▶ How to complete this task
Produce the same data once more, line for line.

______

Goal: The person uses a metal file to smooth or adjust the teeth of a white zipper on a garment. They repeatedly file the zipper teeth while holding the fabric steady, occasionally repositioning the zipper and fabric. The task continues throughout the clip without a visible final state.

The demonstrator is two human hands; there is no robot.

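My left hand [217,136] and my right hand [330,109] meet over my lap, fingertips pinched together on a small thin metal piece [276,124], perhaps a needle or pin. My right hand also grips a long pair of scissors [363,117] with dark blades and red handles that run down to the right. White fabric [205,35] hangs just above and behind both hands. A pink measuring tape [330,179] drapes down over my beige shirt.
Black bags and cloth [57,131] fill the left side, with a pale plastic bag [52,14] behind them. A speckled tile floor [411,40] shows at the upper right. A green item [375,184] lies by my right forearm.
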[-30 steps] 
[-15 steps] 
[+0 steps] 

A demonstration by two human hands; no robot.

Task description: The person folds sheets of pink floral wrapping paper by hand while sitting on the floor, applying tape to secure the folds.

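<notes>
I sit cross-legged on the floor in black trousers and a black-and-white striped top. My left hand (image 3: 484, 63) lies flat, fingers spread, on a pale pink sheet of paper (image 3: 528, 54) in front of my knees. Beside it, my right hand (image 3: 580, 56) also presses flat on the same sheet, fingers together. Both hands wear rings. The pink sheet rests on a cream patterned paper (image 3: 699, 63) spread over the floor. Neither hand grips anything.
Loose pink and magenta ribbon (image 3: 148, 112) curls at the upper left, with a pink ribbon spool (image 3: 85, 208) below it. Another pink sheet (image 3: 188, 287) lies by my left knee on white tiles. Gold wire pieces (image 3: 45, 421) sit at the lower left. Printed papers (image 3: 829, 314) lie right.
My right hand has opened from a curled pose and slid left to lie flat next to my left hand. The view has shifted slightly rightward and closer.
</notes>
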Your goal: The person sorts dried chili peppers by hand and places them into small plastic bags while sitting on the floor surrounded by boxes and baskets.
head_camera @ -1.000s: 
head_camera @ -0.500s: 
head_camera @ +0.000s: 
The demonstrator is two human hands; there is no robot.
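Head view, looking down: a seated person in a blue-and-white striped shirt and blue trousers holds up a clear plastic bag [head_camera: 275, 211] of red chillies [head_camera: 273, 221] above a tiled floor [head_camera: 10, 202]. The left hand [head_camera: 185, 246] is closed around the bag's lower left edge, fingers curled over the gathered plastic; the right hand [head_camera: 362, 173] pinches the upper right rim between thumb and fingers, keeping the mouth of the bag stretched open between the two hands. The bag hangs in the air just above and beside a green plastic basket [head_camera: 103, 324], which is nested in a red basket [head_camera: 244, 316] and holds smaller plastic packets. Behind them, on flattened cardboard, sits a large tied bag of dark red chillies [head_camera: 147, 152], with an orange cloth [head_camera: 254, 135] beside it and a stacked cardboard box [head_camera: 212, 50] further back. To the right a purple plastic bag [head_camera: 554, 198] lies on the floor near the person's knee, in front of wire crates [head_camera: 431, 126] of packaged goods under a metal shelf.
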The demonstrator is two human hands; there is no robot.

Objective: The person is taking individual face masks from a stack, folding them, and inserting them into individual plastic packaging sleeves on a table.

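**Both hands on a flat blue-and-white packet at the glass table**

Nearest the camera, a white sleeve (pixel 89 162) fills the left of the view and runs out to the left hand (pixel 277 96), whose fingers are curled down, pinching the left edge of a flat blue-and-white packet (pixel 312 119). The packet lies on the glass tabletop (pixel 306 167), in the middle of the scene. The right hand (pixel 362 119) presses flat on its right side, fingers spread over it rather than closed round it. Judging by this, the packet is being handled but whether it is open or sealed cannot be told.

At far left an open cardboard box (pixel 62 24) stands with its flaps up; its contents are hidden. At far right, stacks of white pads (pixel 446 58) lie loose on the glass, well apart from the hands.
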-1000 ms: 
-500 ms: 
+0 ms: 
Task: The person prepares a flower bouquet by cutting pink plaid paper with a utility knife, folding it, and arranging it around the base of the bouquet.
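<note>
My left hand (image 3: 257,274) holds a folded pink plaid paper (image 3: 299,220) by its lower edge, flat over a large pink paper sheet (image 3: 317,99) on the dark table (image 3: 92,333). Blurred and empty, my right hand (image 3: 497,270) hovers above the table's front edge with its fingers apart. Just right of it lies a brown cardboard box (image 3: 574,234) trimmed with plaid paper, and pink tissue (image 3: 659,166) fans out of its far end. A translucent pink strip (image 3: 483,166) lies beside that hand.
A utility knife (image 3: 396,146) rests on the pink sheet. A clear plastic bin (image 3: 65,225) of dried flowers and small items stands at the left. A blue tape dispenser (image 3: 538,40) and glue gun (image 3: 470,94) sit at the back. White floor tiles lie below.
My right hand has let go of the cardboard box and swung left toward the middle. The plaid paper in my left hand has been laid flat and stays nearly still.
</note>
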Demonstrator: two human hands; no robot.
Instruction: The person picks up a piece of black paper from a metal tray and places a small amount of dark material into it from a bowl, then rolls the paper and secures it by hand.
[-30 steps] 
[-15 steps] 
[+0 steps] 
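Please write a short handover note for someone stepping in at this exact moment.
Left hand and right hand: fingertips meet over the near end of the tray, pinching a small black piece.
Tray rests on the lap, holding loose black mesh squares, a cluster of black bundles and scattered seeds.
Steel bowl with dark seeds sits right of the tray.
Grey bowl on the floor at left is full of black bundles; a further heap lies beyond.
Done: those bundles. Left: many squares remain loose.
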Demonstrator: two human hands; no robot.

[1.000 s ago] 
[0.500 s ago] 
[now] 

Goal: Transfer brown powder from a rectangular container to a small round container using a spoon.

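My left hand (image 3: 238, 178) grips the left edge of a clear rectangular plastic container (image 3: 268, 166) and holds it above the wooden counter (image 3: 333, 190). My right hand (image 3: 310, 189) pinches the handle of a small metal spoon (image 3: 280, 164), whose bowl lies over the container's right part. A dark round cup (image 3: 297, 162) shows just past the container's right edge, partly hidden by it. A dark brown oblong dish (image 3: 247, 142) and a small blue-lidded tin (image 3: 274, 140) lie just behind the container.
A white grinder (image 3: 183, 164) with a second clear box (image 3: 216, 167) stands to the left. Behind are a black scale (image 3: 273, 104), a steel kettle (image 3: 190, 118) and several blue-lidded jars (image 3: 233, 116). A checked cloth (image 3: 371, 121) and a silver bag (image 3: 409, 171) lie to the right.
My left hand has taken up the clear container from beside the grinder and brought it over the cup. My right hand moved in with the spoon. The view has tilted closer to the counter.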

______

▶ Response to the exercise
Goal: The person uses a metal file to smooth or adjust the teeth of a white zipper on a garment. They repeatedly file the zipper teeth while holding the fabric steady, occasionally repositioning the zipper and fabric. The task continues throughout the clip without a visible final state.

The demonstrator is two human hands; there is no robot.

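My left hand [217,136] and my right hand [330,109] meet over my lap, fingertips pinched together on a small thin metal piece [276,124], perhaps a needle or pin. My right hand also grips a long pair of scissors [363,117] with dark blades and red handles that run down to the right. White fabric [205,35] hangs just above and behind both hands. A pink measuring tape [330,179] drapes down over my beige shirt.
Black bags and cloth [57,131] fill the left side, with a pale plastic bag [52,14] behind them. A speckled tile floor [411,40] shows at the upper right. A green item [375,184] lies by my right forearm.
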[-30 steps] 
[-15 steps] 
[+0 steps] 

A demonstration by two human hands; no robot.

Task description: The person folds sheets of pink floral wrapping paper by hand while sitting on the floor, applying tape to secure the folds.

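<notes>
I sit cross-legged on the floor in black trousers and a black-and-white striped top. My left hand (image 3: 484, 63) lies flat, fingers spread, on a pale pink sheet of paper (image 3: 528, 54) in front of my knees. Beside it, my right hand (image 3: 580, 56) also presses flat on the same sheet, fingers together. Both hands wear rings. The pink sheet rests on a cream patterned paper (image 3: 699, 63) spread over the floor. Neither hand grips anything.
Loose pink and magenta ribbon (image 3: 148, 112) curls at the upper left, with a pink ribbon spool (image 3: 85, 208) below it. Another pink sheet (image 3: 188, 287) lies by my left knee on white tiles. Gold wire pieces (image 3: 45, 421) sit at the lower left. Printed papers (image 3: 829, 314) lie right.
My right hand has opened from a curled pose and slid left to lie flat next to my left hand. The view has shifted slightly rightward and closer.
</notes>
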Your goal: The person sorts dried chili peppers by hand and places them into small plastic bags while sitting on the floor surrounded by boxes and baskets.
head_camera @ -1.000s: 
head_camera @ -0.500s: 
head_camera @ +0.000s: 
The demonstrator is two human hands; there is no robot.
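Head view, looking down: a seated person in a blue-and-white striped shirt and blue trousers holds up a clear plastic bag [head_camera: 275, 211] of red chillies [head_camera: 273, 221] above a tiled floor [head_camera: 10, 202]. The left hand [head_camera: 185, 246] is closed around the bag's lower left edge, fingers curled over the gathered plastic; the right hand [head_camera: 362, 173] pinches the upper right rim between thumb and fingers, keeping the mouth of the bag stretched open between the two hands. The bag hangs in the air just above and beside a green plastic basket [head_camera: 103, 324], which is nested in a red basket [head_camera: 244, 316] and holds smaller plastic packets. Behind them, on flattened cardboard, sits a large tied bag of dark red chillies [head_camera: 147, 152], with an orange cloth [head_camera: 254, 135] beside it and a stacked cardboard box [head_camera: 212, 50] further back. To the right a purple plastic bag [head_camera: 554, 198] lies on the floor near the person's knee, in front of wire crates [head_camera: 431, 126] of packaged goods under a metal shelf.
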The demonstrator is two human hands; there is no robot.

Objective: The person is taking individual face masks from a stack, folding them, and inserting them into individual plastic packaging sleeves on a table.

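**Both hands on a flat blue-and-white packet at the glass table**

Nearest the camera, a white sleeve (pixel 89 162) fills the left of the view and runs out to the left hand (pixel 277 96), whose fingers are curled down, pinching the left edge of a flat blue-and-white packet (pixel 312 119). The packet lies on the glass tabletop (pixel 306 167), in the middle of the scene. The right hand (pixel 362 119) presses flat on its right side, fingers spread over it rather than closed round it. Judging by this, the packet is being handled but whether it is open or sealed cannot be told.

At far left an open cardboard box (pixel 62 24) stands with its flaps up; its contents are hidden. At far right, stacks of white pads (pixel 446 58) lie loose on the glass, well apart from the hands.
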-1000 ms: 
-500 ms: 
+0 ms: 
Task: The person prepares a flower bouquet by cutting pink plaid paper with a utility knife, folding it, and arranging it around the base of the bouquet.
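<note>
My left hand (image 3: 257,274) holds a folded pink plaid paper (image 3: 299,220) by its lower edge, flat over a large pink paper sheet (image 3: 317,99) on the dark table (image 3: 92,333). Blurred and empty, my right hand (image 3: 497,270) hovers above the table's front edge with its fingers apart. Just right of it lies a brown cardboard box (image 3: 574,234) trimmed with plaid paper, and pink tissue (image 3: 659,166) fans out of its far end. A translucent pink strip (image 3: 483,166) lies beside that hand.
A utility knife (image 3: 396,146) rests on the pink sheet. A clear plastic bin (image 3: 65,225) of dried flowers and small items stands at the left. A blue tape dispenser (image 3: 538,40) and glue gun (image 3: 470,94) sit at the back. White floor tiles lie below.
My right hand has let go of the cardboard box and swung left toward the middle. The plaid paper in my left hand has been laid flat and stays nearly still.
</note>
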Demonstrator: two human hands; no robot.
Instruction: The person picks up a piece of black paper from a metal tray and places a small amount of dark material into it from a bowl, then rolls the paper and secures it by hand.
[-30 steps] 
[-15 steps] 
[+0 steps] 
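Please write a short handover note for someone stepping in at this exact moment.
Left hand and right hand: fingertips meet over the near end of the tray, pinching a small black piece.
Tray rests on the lap, holding loose black mesh squares, a cluster of black bundles and scattered seeds.
Steel bowl with dark seeds sits right of the tray.
Grey bowl on the floor at left is full of black bundles; a further heap lies beyond.
Done: those bundles. Left: many squares remain loose.
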Demonstrator: two human hands; no robot.

[1.000 s ago] 
[0.500 s ago] 
[now] 

Goal: Transfer brown powder from a rectangular container to a small round container using a spoon.

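My left hand (image 3: 238, 178) grips the left edge of a clear rectangular plastic container (image 3: 268, 166) and holds it above the wooden counter (image 3: 333, 190). My right hand (image 3: 310, 189) pinches the handle of a small metal spoon (image 3: 280, 164), whose bowl lies over the container's right part. A dark round cup (image 3: 297, 162) shows just past the container's right edge, partly hidden by it. A dark brown oblong dish (image 3: 247, 142) and a small blue-lidded tin (image 3: 274, 140) lie just behind the container.
A white grinder (image 3: 183, 164) with a second clear box (image 3: 216, 167) stands to the left. Behind are a black scale (image 3: 273, 104), a steel kettle (image 3: 190, 118) and several blue-lidded jars (image 3: 233, 116). A checked cloth (image 3: 371, 121) and a silver bag (image 3: 409, 171) lie to the right.
My left hand has taken up the clear container from beside the grinder and brought it over the cup. My right hand moved in with the spoon. The view has tilted closer to the counter.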

The output as shown is complete.